A graduate of the University of Tsukuba’s School of International and Comprehensive Studies, Mr. Fukuda took Russian as a third foreign language while still in school, and a short study abroad program at Ukraine’s Khiu National University sparked his interest in the country’s language situation. He then studied Ukraine’s language policy at the University of Tokyo’s Graduate School, before going to work for NHK, where he gained experience at a regional broadcaster and in the World News Department of the International Broadcasting Bureau, and has been working at the Russian Language Group Desk of the Multilingual Media Department since 2020.
To begin, he explained in detail how NHK World Japan’s Russian-language content service has changed in response to Russia’s invasion of Ukraine, featuring actual programs that were broadcast. Prior to Russia’s invasion of Ukraine, NHK World Japan Russian-language distribution included news, Japanese language learning content, radio programs introducing Japanese culture, customs, and seasonal topics, and other enjoyable content.
However, after the invasion of Ukraine in February 2022, these programs were replaced by broadcasts that focused on news about Ukraine. Since NHK world Japan’s TV broadcasts are blocked in Russia, the first step we took was to strengthen our radio broadcasts, delivering reliable information to the Russian public via radio.

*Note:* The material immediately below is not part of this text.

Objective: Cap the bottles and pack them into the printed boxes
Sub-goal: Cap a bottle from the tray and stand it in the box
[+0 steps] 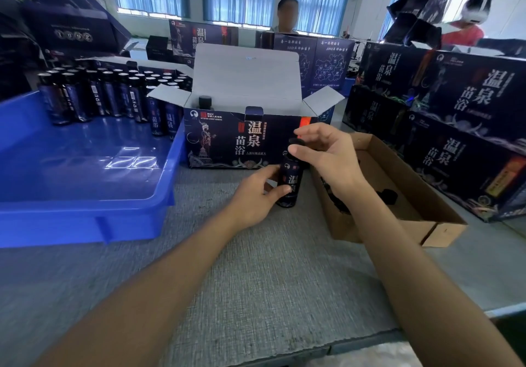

Since the website can also be viewed from within Russia, Russian subtitles were added to the broadcasted sessions of the anti-war art exhibition held at the Tokyo University of Foreign Studies, which had already been broadcast on the English-delivered program. The program received a great response by delivering the thoughts of Ukrainian artists who continue to create in Kiev even after the invasion and Belarusian artists who continue to present their works without fear of making political statements.
In addition to the new Russian service, Ukrainian service is now available. Mainly for displaced Ukrainian citizens living in Japan, we provide news about Ukraine and information about the lives and infrastructure of displaced people in their own language. We also have a page on living in Japan with short, easy-to-read articles that provide very basic information about living in Japan, such as how to visit the hospital, garbage disposal rules, children’s education, and how to spend money in Japan. In addition, “Easy Japanese” content is also available in Ukrainian in anticipation of growing demand in the future.
Mr. Fukuda concluded his speech by stating that, regarding the future of Russian-language services, he felt the importance of the fact that there are people who dare to listen to our broadcasts despite the ongoing information control in Russia, and that he would like to provide broadcasts and services that are close to such people. He also stated emphatically that he would like to continue to enhance the content of Ukrainian-language services in the future.